TASK DESCRIPTION: Write out again, exactly as they appear, the lines from the start of the data below through the line with "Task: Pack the"; no pictures.

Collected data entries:
=-=-=-=-=

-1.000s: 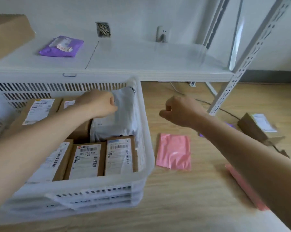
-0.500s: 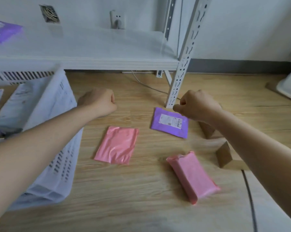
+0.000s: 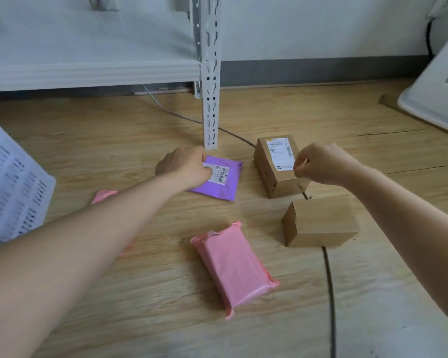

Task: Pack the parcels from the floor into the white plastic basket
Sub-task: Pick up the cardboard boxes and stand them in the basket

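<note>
Only a corner of the white plastic basket [image 3: 11, 182] shows, at the left edge. On the wooden floor lie a purple parcel [image 3: 225, 184], a thick pink parcel [image 3: 233, 264], a flat pink parcel [image 3: 103, 196] mostly hidden behind my left forearm, a labelled cardboard box [image 3: 274, 169] and a plain cardboard box [image 3: 321, 220]. My left hand [image 3: 185, 166] lies on the purple parcel's left part, thumb by its label and fingers curled over its edge. My right hand [image 3: 318, 164] hovers just above the labelled box in a loose fist, holding nothing.
A white perforated shelf post [image 3: 210, 99] stands right behind the purple parcel, with a low shelf board [image 3: 88, 71] to its left. A dark cable [image 3: 330, 293] runs across the floor under the boxes. A white object [image 3: 437, 94] sits at the far right.
The view swung right, away from the basket to the floor. My left hand left the basket and came down on the purple parcel. My right fist moved over the labelled box.
</note>
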`<act>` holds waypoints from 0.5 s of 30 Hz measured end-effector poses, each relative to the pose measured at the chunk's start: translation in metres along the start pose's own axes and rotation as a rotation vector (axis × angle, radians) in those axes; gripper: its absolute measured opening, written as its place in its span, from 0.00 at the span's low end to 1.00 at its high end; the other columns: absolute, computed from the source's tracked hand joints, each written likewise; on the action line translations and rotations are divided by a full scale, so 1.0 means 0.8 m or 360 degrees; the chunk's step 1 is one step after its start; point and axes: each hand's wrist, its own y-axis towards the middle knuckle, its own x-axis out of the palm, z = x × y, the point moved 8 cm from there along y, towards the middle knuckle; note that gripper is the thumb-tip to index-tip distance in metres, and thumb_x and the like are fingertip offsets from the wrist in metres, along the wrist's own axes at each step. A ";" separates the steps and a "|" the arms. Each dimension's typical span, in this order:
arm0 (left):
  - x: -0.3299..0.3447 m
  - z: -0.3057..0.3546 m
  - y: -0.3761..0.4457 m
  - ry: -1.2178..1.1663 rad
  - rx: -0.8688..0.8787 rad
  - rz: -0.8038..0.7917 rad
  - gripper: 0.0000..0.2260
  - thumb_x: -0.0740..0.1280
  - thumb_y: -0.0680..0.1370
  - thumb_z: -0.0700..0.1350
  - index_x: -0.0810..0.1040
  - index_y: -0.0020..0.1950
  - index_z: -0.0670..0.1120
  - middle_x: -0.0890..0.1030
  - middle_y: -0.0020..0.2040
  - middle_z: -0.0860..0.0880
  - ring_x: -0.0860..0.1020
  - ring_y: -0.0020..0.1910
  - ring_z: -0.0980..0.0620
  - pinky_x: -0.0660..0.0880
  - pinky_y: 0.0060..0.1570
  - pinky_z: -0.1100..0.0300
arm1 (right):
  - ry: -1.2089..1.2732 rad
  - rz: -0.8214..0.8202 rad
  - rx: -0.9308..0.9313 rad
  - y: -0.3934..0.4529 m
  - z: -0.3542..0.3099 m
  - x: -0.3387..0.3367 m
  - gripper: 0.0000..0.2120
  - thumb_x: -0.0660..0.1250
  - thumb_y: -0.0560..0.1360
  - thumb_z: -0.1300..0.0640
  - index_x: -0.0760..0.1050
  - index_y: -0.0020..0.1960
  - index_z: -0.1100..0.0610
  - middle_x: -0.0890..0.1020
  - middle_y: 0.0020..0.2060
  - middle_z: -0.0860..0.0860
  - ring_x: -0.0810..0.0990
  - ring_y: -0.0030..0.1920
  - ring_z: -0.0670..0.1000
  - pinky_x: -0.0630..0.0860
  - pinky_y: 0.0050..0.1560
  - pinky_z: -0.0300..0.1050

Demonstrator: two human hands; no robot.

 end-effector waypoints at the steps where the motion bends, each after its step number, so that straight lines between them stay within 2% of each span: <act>1: 0.014 0.016 0.003 -0.0010 0.0007 -0.0030 0.13 0.64 0.74 0.48 0.74 0.58 0.52 0.77 0.60 0.47 0.74 0.58 0.43 0.71 0.51 0.55 | -0.0014 -0.0053 0.0005 0.005 0.014 0.010 0.09 0.64 0.71 0.58 0.80 0.48 0.54 0.81 0.48 0.55 0.77 0.50 0.56 0.76 0.52 0.47; 3: 0.043 0.046 0.009 0.0006 0.0041 -0.0105 0.13 0.63 0.75 0.47 0.73 0.59 0.51 0.76 0.61 0.48 0.73 0.59 0.44 0.72 0.53 0.55 | -0.0002 -0.0152 0.0026 0.013 0.039 0.033 0.10 0.63 0.71 0.59 0.80 0.50 0.53 0.81 0.50 0.54 0.78 0.51 0.56 0.76 0.55 0.48; 5: 0.071 0.067 0.011 0.0048 0.0060 -0.0192 0.14 0.62 0.75 0.47 0.71 0.61 0.51 0.74 0.63 0.48 0.73 0.60 0.44 0.71 0.54 0.55 | 0.0046 -0.0261 0.0019 0.018 0.058 0.060 0.13 0.66 0.71 0.60 0.78 0.55 0.52 0.80 0.54 0.54 0.77 0.54 0.55 0.74 0.58 0.46; 7: 0.096 0.081 0.015 0.0060 0.0082 -0.0263 0.16 0.63 0.75 0.47 0.70 0.63 0.51 0.74 0.63 0.48 0.73 0.60 0.44 0.72 0.54 0.55 | 0.0093 -0.0378 0.0006 0.021 0.075 0.088 0.22 0.70 0.69 0.60 0.73 0.63 0.51 0.77 0.58 0.53 0.74 0.59 0.54 0.71 0.57 0.43; 9: 0.119 0.088 0.018 0.0008 0.0073 -0.0329 0.16 0.63 0.75 0.47 0.70 0.63 0.51 0.75 0.62 0.49 0.73 0.60 0.45 0.72 0.55 0.54 | 0.0034 -0.0502 0.0004 0.022 0.093 0.117 0.35 0.73 0.66 0.58 0.64 0.70 0.48 0.72 0.65 0.52 0.69 0.65 0.54 0.68 0.62 0.48; 11: 0.138 0.086 0.019 -0.0024 0.0040 -0.0384 0.17 0.63 0.75 0.48 0.69 0.63 0.51 0.75 0.62 0.49 0.73 0.60 0.46 0.72 0.55 0.54 | -0.0198 -0.0637 0.0012 0.017 0.110 0.147 0.48 0.75 0.64 0.55 0.50 0.75 0.46 0.61 0.73 0.51 0.57 0.73 0.56 0.57 0.70 0.59; 13: 0.152 0.078 0.020 -0.0033 -0.0001 -0.0414 0.16 0.64 0.74 0.49 0.70 0.62 0.52 0.75 0.62 0.49 0.73 0.59 0.46 0.71 0.55 0.56 | -0.0374 -0.0681 0.0039 0.010 0.124 0.171 0.57 0.76 0.63 0.54 0.37 0.75 0.46 0.47 0.77 0.50 0.42 0.76 0.58 0.42 0.70 0.67; 15: 0.160 0.067 0.020 -0.0055 -0.0041 -0.0449 0.16 0.64 0.74 0.50 0.69 0.62 0.53 0.76 0.61 0.48 0.74 0.59 0.45 0.70 0.54 0.57 | -0.0511 -0.0591 0.0060 0.005 0.132 0.184 0.59 0.74 0.65 0.55 0.28 0.73 0.48 0.39 0.76 0.52 0.35 0.74 0.58 0.35 0.66 0.70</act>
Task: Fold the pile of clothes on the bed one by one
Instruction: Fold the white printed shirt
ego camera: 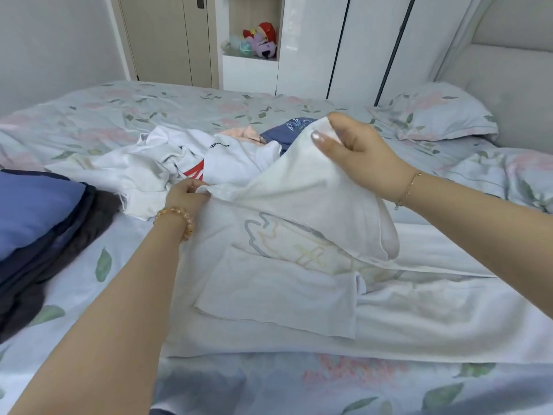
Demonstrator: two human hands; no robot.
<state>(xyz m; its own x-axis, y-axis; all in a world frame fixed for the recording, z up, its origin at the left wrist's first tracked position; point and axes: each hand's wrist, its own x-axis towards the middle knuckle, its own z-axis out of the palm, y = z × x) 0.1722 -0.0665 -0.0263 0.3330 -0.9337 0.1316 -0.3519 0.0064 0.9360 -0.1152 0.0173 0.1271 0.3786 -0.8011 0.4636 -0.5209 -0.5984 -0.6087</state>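
From the head view, a white T-shirt (284,295) with a pale printed design lies spread on the bed (89,121) in front of the person; the left hand (187,194) pinches its far edge low against the bed, likely to anchor it; the right hand (359,154) grips a raised part of the shirt between thumb and fingers, apparently to carry it across as a fold; the unfolded pile (185,157) waits just behind; folded dark clothes (39,223) sit stacked at the left.
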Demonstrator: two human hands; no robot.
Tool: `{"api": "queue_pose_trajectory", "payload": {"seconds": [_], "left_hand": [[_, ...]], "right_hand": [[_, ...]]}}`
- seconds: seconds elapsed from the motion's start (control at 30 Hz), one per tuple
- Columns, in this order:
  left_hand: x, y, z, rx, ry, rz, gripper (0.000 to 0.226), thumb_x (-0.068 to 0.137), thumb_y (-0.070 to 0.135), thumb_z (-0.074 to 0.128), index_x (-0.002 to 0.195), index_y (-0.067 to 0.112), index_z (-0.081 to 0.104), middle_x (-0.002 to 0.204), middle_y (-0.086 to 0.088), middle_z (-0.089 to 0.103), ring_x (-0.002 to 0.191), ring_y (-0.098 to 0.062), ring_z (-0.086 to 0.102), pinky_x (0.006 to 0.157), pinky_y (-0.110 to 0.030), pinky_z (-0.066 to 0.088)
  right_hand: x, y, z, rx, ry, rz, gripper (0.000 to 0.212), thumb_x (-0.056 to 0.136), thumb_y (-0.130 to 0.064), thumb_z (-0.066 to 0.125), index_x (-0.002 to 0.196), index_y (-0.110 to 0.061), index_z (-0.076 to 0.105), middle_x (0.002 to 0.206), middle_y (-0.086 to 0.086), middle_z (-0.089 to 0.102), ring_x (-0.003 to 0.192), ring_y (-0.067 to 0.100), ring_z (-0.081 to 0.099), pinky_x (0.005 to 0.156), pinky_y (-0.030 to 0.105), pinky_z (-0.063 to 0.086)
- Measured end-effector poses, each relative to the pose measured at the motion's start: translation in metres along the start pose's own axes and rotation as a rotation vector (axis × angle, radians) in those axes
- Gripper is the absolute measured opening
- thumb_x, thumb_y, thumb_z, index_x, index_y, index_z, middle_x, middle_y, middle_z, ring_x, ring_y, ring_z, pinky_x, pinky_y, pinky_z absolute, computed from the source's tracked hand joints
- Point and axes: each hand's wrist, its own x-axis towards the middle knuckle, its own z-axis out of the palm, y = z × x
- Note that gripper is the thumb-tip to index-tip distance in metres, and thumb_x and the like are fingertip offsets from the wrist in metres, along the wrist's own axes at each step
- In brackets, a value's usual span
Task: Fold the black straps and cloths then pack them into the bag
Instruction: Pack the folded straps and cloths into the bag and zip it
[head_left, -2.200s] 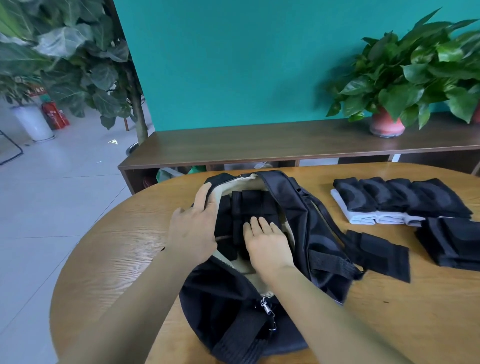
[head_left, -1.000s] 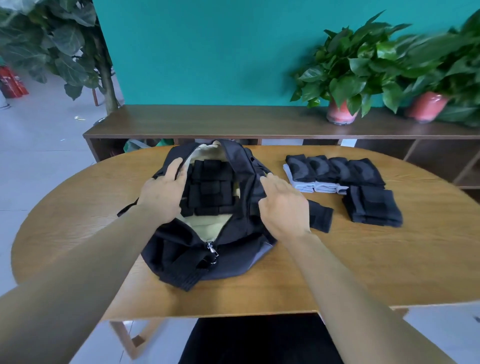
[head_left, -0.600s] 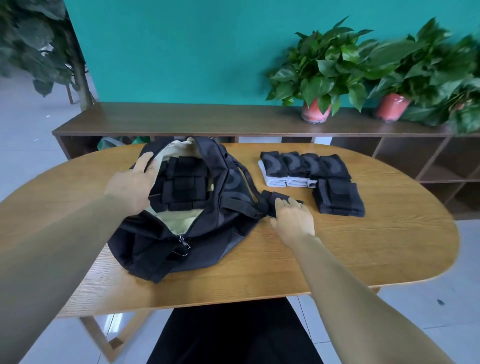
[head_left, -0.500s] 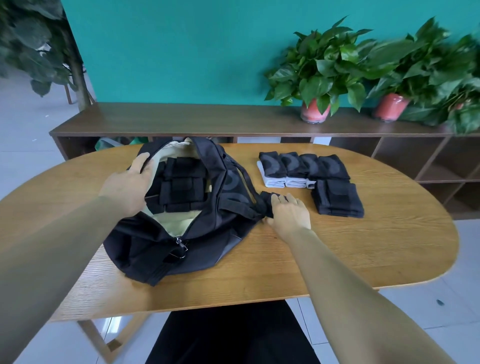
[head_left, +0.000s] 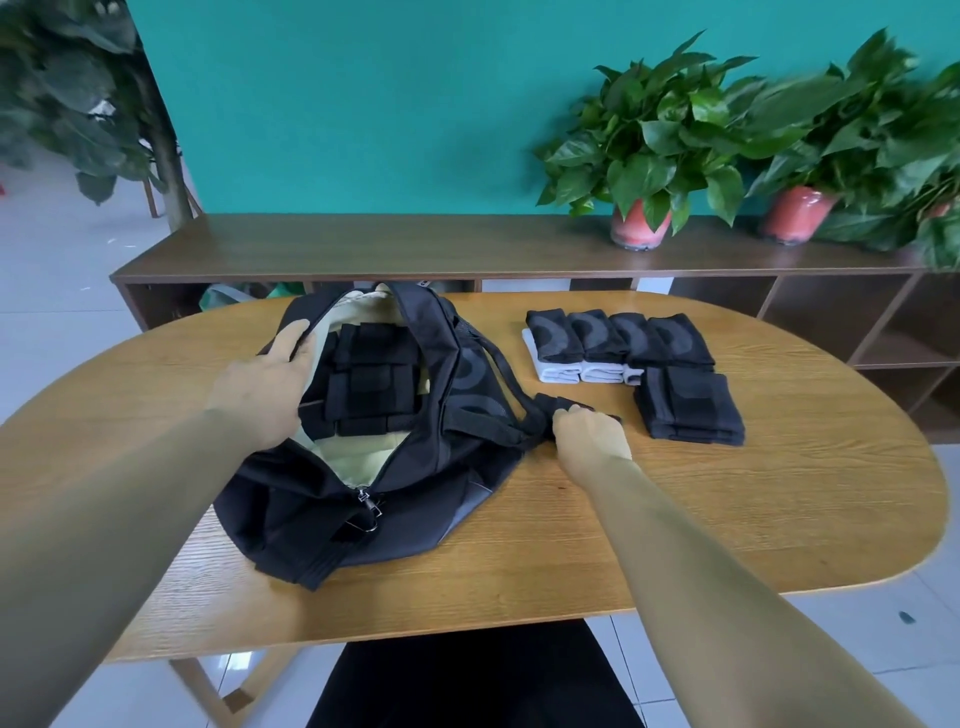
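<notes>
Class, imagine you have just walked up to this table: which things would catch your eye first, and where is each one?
The open black bag at the table's left-centre draws the eye first, with folded black straps packed against its pale lining. The left hand holds the bag's near-left rim open, while the right hand grips a folded black piece just right of the bag. Further right lie a row of folded cloths and a black stack.

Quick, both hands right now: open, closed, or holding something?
Left hand: holding the open rim of the bag.
Right hand: fingers curled around the folded black strap beside the bag.
</notes>
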Motion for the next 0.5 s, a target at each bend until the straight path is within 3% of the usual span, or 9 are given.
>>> {"api": "queue_pose_trajectory", "payload": {"seconds": [0.07,0.2,0.3,0.4,0.5], "left_hand": [[0.001,0.002,0.000,-0.009,-0.015,-0.007,0.085,0.086,0.005,0.049,0.155,0.015,0.000,0.160,0.000,-0.012,0.057,-0.017,0.045,0.053,-0.028,0.035],[0.003,0.000,0.001,-0.009,-0.038,-0.022,0.087,0.086,0.005,0.051,0.155,0.014,-0.002,0.160,0.000,-0.016,0.062,-0.018,0.047,0.056,-0.028,0.038],[0.001,0.003,-0.002,-0.021,-0.038,-0.041,0.088,0.086,0.006,0.051,0.154,0.014,-0.003,0.160,-0.001,-0.016,0.066,-0.019,0.046,0.060,-0.029,0.039],[0.001,0.007,-0.004,-0.043,-0.023,-0.038,0.089,0.086,0.007,0.052,0.155,0.013,-0.003,0.161,-0.002,-0.014,0.071,-0.022,0.047,0.063,-0.030,0.040],[-0.001,0.009,-0.002,-0.060,-0.009,-0.031,0.091,0.086,0.008,0.054,0.154,0.013,-0.005,0.161,-0.002,-0.014,0.073,-0.023,0.048,0.063,-0.030,0.039]], "right_hand": [[-0.001,0.003,0.004,0.011,-0.007,0.012,0.029,0.089,0.005,0.047,0.112,-0.010,0.056,0.110,0.007,0.060,0.094,0.023,0.059,0.067,0.028,0.040],[-0.010,0.008,0.006,0.010,0.028,0.019,0.029,0.088,0.004,0.046,0.110,-0.012,0.056,0.105,0.004,0.059,0.081,0.019,0.051,0.065,0.027,0.039],[-0.023,0.009,0.002,0.029,0.015,0.059,0.029,0.088,0.004,0.046,0.107,-0.013,0.059,0.091,0.001,0.058,0.075,0.019,0.049,0.062,0.027,0.040],[-0.035,0.017,-0.003,0.077,0.036,0.179,0.027,0.089,0.003,0.045,0.105,-0.014,0.058,0.073,-0.002,0.048,0.071,0.019,0.052,0.060,0.027,0.041],[-0.046,0.015,-0.012,0.126,0.159,0.289,0.026,0.087,0.004,0.046,0.106,-0.012,0.054,0.077,0.000,0.054,0.067,0.019,0.050,0.057,0.027,0.039]]}}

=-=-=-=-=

SOLUTION TO THIS PROBLEM:
-1.000s: 
-0.500s: 
+0.000s: 

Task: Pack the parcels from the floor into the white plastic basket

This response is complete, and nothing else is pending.